WHAT YOU HAVE TO DO: An exact transcription of all the data is the expected reply.
::: DATA BELOW
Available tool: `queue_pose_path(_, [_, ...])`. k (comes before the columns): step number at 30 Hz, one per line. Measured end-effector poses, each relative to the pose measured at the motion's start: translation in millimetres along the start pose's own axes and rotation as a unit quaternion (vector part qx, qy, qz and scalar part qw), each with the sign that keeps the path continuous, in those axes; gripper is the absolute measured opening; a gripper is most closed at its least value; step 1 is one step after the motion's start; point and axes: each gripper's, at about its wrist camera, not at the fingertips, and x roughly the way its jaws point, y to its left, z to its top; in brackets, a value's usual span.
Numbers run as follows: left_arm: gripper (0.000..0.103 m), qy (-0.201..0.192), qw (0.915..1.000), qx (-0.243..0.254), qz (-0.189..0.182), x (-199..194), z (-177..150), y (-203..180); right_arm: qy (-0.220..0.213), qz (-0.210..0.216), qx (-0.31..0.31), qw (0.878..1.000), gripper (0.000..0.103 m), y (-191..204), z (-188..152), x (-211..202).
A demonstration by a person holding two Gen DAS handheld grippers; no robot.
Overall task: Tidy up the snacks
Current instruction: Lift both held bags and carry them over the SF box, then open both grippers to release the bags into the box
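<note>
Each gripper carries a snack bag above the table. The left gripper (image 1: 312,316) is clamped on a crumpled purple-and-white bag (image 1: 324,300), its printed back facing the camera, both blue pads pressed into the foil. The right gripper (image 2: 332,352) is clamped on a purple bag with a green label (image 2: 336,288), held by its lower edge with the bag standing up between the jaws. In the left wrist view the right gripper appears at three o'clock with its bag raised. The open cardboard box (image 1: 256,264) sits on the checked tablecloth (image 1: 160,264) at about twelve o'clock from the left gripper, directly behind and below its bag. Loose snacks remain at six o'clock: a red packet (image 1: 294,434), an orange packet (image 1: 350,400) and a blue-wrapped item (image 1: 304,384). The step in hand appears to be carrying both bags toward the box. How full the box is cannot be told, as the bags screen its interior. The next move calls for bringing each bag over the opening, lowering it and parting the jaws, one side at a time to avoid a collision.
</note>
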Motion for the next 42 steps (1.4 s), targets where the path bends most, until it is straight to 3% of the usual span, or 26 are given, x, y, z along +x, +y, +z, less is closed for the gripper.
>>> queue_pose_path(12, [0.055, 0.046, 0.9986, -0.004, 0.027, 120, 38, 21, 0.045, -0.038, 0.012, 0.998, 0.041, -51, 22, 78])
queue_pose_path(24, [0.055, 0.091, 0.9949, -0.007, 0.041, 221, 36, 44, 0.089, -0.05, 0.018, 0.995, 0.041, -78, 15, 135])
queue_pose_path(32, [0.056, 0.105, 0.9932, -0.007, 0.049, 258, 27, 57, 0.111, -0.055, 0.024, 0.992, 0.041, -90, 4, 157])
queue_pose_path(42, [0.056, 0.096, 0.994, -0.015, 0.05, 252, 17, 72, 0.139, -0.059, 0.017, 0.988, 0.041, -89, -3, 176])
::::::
SOLUTION TO THIS TASK:
Available tool: `queue_pose_path(_, [_, ...])`. k (comes before the columns): step number at 30 Hz, one per line. Measured end-effector poses, each relative to the pose measured at the motion's start: translation in millimetres along the start pose's own axes and rotation as a unit quaternion (vector part qx, qy, qz and scalar part qw), each with the sign that keeps the path continuous, in those axes; gripper is the absolute measured opening; a gripper is most closed at its least value; step 1 is one step after the motion's start; point and axes: each gripper's, at about its wrist camera, not at the fingertips, and x roughly the way its jaws point, y to its left, z to its top; in brackets, a value's usual span.
Numbers run as follows: left_arm: gripper (0.000..0.103 m), qy (-0.201..0.192), qw (0.915..1.000), qx (-0.243..0.254), qz (-0.189..0.182), x (-199..194), z (-177..150), y (-203..180); right_arm: qy (-0.220..0.213), qz (-0.210..0.216), qx (-0.31..0.31), qw (0.878..1.000), gripper (0.000..0.103 m), y (-191..204), z (-188..152), x (-211..202).
A demonstration by a person holding two Gen DAS handheld grippers; no robot.
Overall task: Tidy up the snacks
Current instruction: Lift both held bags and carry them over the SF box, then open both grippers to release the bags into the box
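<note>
Each gripper carries a snack bag above the table. The left gripper (image 1: 312,316) is clamped on a crumpled purple-and-white bag (image 1: 324,300), its printed back facing the camera, both blue pads pressed into the foil. The right gripper (image 2: 332,352) is clamped on a purple bag with a green label (image 2: 336,288), held by its lower edge with the bag standing up between the jaws. In the left wrist view the right gripper appears at three o'clock with its bag raised. The open cardboard box (image 1: 256,264) sits on the checked tablecloth (image 1: 160,264) at about twelve o'clock from the left gripper, directly behind and below its bag. Loose snacks remain at six o'clock: a red packet (image 1: 294,434), an orange packet (image 1: 350,400) and a blue-wrapped item (image 1: 304,384). The step in hand appears to be carrying both bags toward the box. How full the box is cannot be told, as the bags screen its interior. The next move calls for bringing each bag over the opening, lowering it and parting the jaws, one side at a time to avoid a collision.
</note>
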Motion for the next 42 steps (1.4 s), targets where the path bends most, until it is straight to 3% of the usual span, or 26 are given, x, y, z along +x, +y, +z, less is closed for the gripper.
>>> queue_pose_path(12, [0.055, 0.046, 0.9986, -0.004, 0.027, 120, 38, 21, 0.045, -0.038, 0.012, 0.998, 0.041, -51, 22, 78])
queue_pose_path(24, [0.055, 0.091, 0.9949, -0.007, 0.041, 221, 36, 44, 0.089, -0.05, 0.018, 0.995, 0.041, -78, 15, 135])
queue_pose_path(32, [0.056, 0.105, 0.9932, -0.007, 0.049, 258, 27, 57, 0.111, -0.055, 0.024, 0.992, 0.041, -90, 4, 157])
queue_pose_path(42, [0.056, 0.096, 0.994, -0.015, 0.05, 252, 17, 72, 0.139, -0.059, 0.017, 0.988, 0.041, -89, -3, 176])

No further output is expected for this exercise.